Scotland’s education secretary has told how he struggled to watch footage of an Angus pupil being attacked.
John Swinney expressed sympathy for the 12-year-old Arbroath Academy pupil’s plight and described what happened to him as “appalling”.
Two pupils were charged by the police after the boy’s front tooth broke off after he was punched and kicked by his attackers during the onslaught, which was watched by an estimated 100 pupils before it was shared on social media.
The boy’s mother wrote to Mr Swinney and told him the law currently allows offenders far more protection than their victims, which she said was “unacceptable”.
In a written response, he said: “I was very sorry to hear about your son’s experience at school over the last 18 months.
“It was very difficult to view the videos you shared. I can only imagine how you felt watching them as his mother.
“All violence in our schools is completely unacceptable. The care, safety and wellbeing of our children and young people at school is paramount.”
Mr Swinney said the Scottish Government is actively working with schools and councils to provide targeted education and programmes to prevent and tackle serious violence.
He told the mother it was “absolutely the right course of action” to involve Police Scotland in her son’s case.
Mr Swinney said the Scottish Government expect all schools to develop and implement an anti-bullying policy which should be reviewed and updated on a regular basis.
He said it is for the local authorities and schools themselves to balance all the factors relevant to a particular incident in determining what arrangements are appropriate to ensure the care, safety and wellbeing of the pupils involved.
The extent of violence in Angus schools was laid bare in a new report which revealed three in four (75%) school pupils say they have witnessed someone being bullied while 84% of staff said they have seen bullying behaviour in school.
It was compiled from a survey of 533 primary school children, 955 secondary pupils, 206 staff and 823 parents and was carried out as part of the revision of the council’s anti-bullying policy.

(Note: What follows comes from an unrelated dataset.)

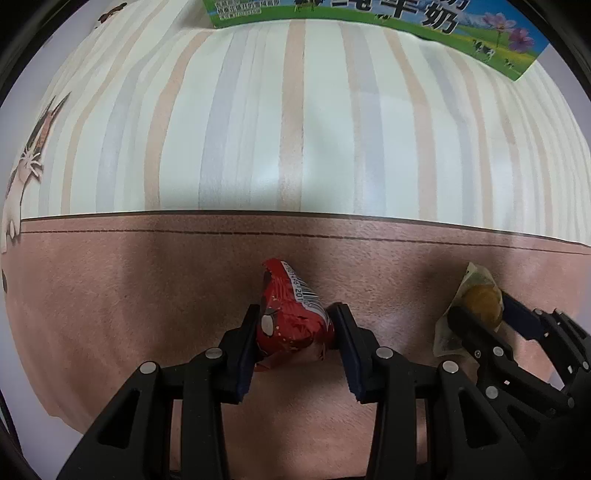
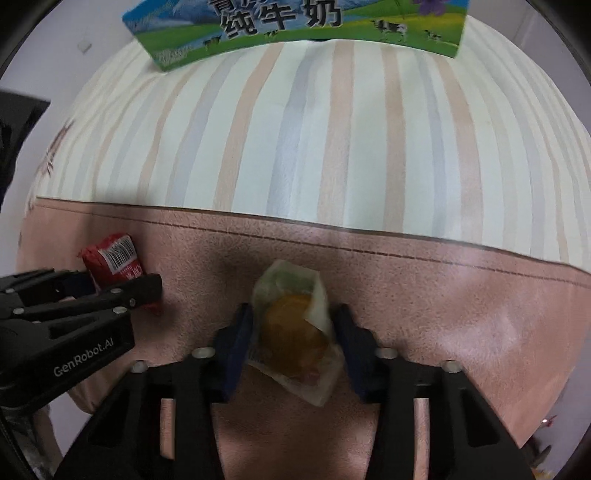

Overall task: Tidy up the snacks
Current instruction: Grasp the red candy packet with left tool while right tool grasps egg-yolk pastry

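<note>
A: What could have gone wrong?
B: Either slick wrapper might have slipped. The left gripper [image 1: 295, 332] was clamped on the red snack packet [image 1: 291, 314]; the right gripper [image 2: 293, 332] pinched the clear-wrapped pastry [image 2: 295, 325].
A: Pose?
B: Both pointed down over the near pink cloth [image 1: 110, 295], milk carton [image 2: 295, 26] far.

A soft cloth [image 2: 303, 147] covers the surface, pink band near, pastel stripes far, pale wall [image 2: 92, 40] beyond at far left.
</note>
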Motion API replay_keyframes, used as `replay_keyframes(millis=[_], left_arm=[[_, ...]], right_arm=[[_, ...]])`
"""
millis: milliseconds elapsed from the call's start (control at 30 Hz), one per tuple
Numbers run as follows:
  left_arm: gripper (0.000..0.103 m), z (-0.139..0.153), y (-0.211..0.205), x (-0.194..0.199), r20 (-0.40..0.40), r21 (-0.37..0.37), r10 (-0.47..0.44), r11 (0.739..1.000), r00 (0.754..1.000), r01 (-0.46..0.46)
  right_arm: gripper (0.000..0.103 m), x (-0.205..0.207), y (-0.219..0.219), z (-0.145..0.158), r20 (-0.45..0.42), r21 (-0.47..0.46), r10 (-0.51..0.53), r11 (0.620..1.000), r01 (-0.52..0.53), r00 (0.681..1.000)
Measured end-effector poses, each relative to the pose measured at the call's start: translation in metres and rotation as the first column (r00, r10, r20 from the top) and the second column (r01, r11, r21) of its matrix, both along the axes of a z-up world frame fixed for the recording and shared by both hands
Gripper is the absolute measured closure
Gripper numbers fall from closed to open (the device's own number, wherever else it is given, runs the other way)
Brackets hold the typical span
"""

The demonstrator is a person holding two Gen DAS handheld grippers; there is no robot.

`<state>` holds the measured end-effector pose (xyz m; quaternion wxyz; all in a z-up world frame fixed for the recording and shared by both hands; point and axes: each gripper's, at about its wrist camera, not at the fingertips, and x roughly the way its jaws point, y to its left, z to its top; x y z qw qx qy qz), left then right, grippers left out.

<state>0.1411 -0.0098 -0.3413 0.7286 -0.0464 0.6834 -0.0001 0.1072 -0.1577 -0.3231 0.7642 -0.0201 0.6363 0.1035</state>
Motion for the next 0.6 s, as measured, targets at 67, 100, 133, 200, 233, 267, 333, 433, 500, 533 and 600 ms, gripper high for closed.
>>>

The boy’s mother said Mr Swinney’s explanation of how schools are responsible for implementing anti-bullying policies was “slightly short-sighted”.
“I agree that schools should have the power to implement effective policies to safeguard all children, however our experience and other parents too, is that the schools are somewhat powerless,” she said.
“The inclusion culture seems to be failing in my opinion.
“Where a child continuously offends to the physical and mental detriment of other children, and clearly no longer fits the inclusion criteria, surely the only viable option for the safety of other children, is in fact exclusion?”
The Arbroath Academy incident happened just weeks after a girl was filmed being dragged along a corridor by her hair in a 42-second clip shot inside Carnoustie High School.
A 12-year-old girl was later charged in relation to the assault at the school and a report was sent to the Scottish Children’s Reporter Administration.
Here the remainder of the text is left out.